■ **Task**
Lines from the listing below that contain the string "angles" are to be reported.

■ **Information supplied**
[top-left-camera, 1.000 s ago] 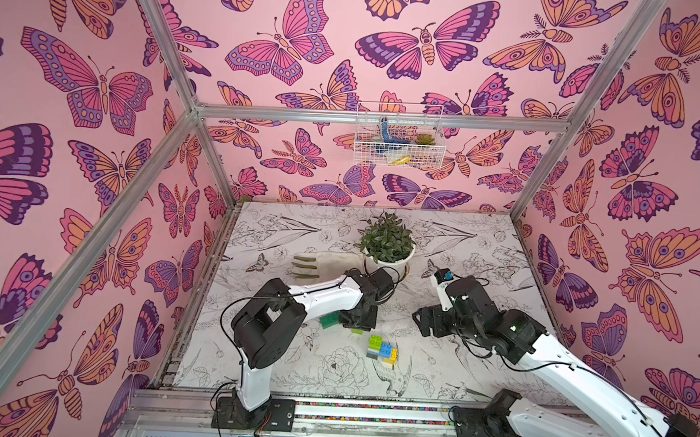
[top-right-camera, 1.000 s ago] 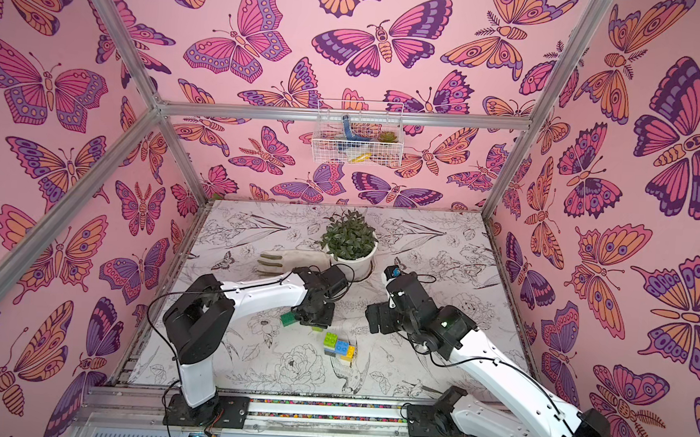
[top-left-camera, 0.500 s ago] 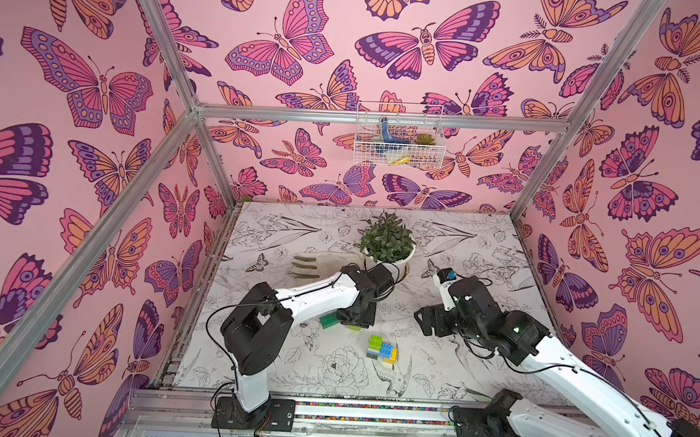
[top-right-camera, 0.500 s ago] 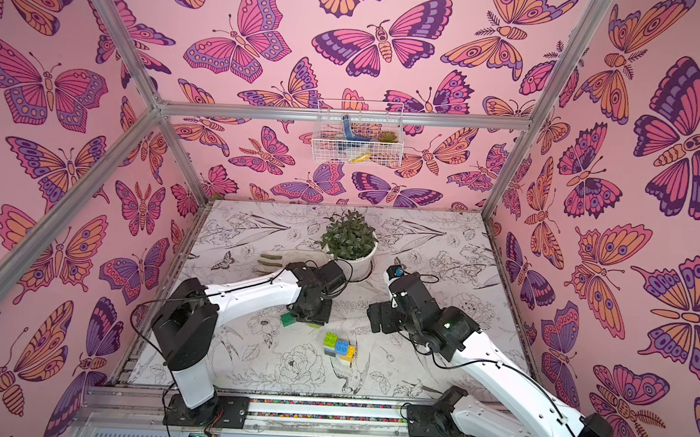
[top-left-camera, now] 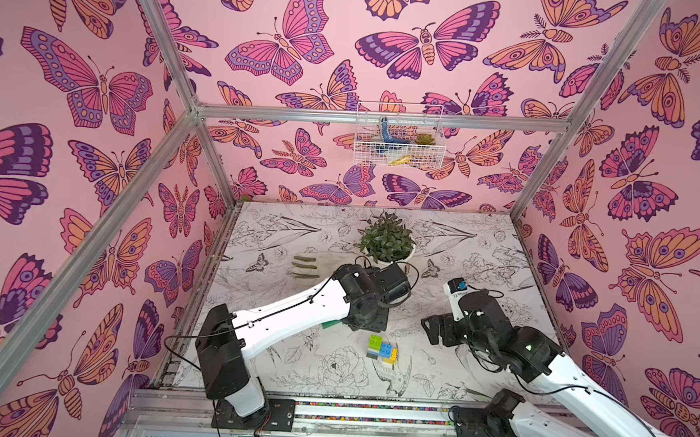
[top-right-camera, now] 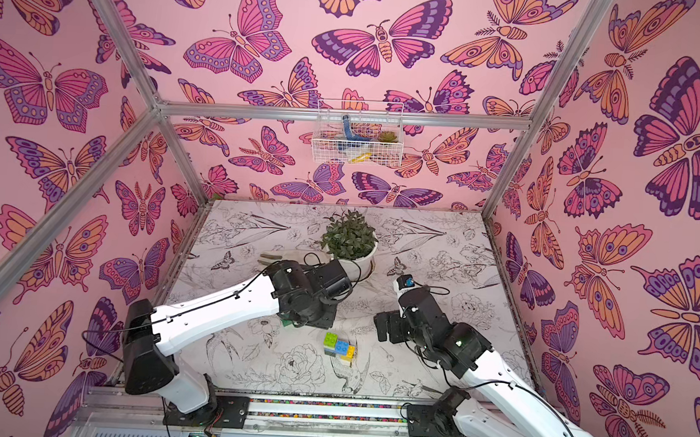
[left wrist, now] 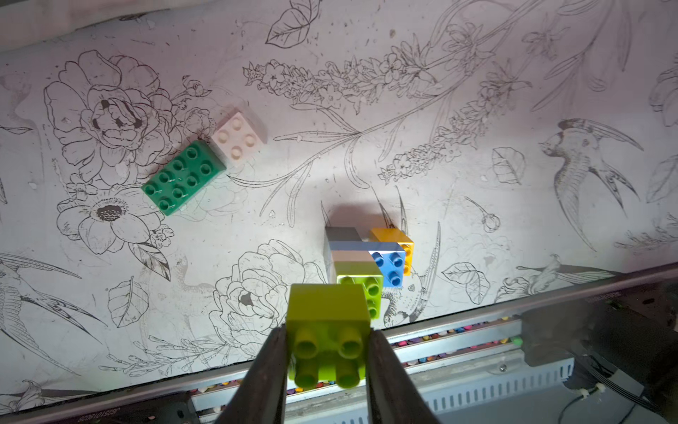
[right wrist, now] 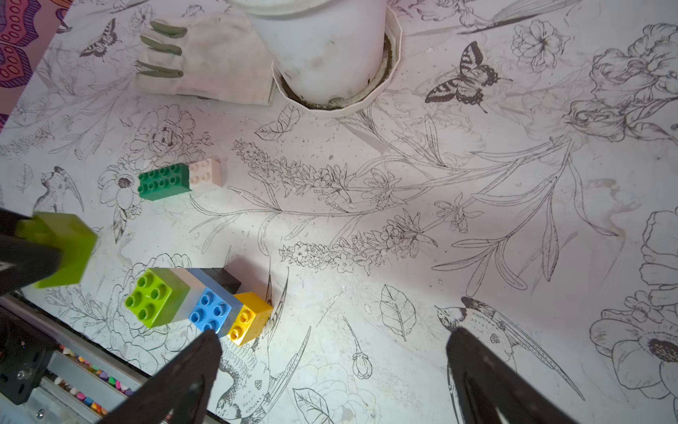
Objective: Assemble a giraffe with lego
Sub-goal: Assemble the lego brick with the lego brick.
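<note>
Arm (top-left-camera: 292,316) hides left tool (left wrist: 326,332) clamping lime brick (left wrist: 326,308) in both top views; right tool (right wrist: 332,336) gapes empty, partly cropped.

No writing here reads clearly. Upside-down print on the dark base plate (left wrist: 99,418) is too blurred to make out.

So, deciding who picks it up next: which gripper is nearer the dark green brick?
Left. The left gripper, holding a lime brick, hangs close beside the dark green brick; the open right gripper sits farther, beyond the unfinished giraffe.
</note>
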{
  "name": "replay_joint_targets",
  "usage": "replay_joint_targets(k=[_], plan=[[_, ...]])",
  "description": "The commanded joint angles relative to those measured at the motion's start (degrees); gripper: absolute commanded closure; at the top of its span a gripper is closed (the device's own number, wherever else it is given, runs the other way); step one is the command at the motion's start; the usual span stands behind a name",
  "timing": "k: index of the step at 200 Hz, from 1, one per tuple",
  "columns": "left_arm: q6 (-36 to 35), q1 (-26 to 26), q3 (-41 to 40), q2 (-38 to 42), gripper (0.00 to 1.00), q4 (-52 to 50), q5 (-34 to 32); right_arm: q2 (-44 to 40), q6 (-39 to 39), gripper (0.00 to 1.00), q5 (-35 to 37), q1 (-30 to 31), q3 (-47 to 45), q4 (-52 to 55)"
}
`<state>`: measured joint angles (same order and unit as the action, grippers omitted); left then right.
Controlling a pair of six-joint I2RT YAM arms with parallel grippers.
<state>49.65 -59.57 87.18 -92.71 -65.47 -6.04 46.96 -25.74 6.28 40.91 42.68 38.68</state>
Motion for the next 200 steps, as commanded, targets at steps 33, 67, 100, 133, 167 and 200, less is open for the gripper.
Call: replay_joint_targets(k=[33, 67, 100, 133, 167, 200], plan=[[4.2, -2.8, 1.9, -4.3, 0.66, -4.1, -0.2, -1.4, -1.0, 0.0, 1.5, -0.4, -0.7, 1.2], [4.2, -3.7, 2.1, -6.7, 0.66, -4.0, -0.2, -1.7, -1.0, 0.01, 0.5, -0.4, -1.4, 1.0], [3.4, -3.9, 4.0, -8.6, 0.66, -4.0, -0.3, -2.5, -0.1, 0.01, -1.3, -0.4, -1.9, 0.9], [2.2, -4.0, 3.7, -9.5, 0.66, -3.9, -0.3, -1.9, 0.8, 0.01, -3.9, -0.5, -2.8, 0.3], [1.6, -4.0, 3.6, -9.4, 0.66, -4.0, 0.5, -2.2, 0.4, 0.01, -4.1, -0.4, -3.3, 0.0], [0.8, -4.1, 3.1, -9.7, 0.66, -3.9, 1.3, -3.0, -0.5, 0.01, -4.1, -0.4, -4.3, -1.0]])
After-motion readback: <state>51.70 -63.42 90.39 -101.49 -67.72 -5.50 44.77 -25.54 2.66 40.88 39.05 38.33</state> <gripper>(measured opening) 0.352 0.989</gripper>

■ **Solution to this task**
  "description": "The commanded joint angles relative to those measured at the motion's start (degrees); gripper: absolute commanded closure; at the top of its span a gripper is closed (the device's own number, wherever else it is given, runs the other way); step one is the command at the motion's start; the usual span stands behind a name",
`<state>`: measured joint angles (same order and unit as the action, grippers omitted); left then right.

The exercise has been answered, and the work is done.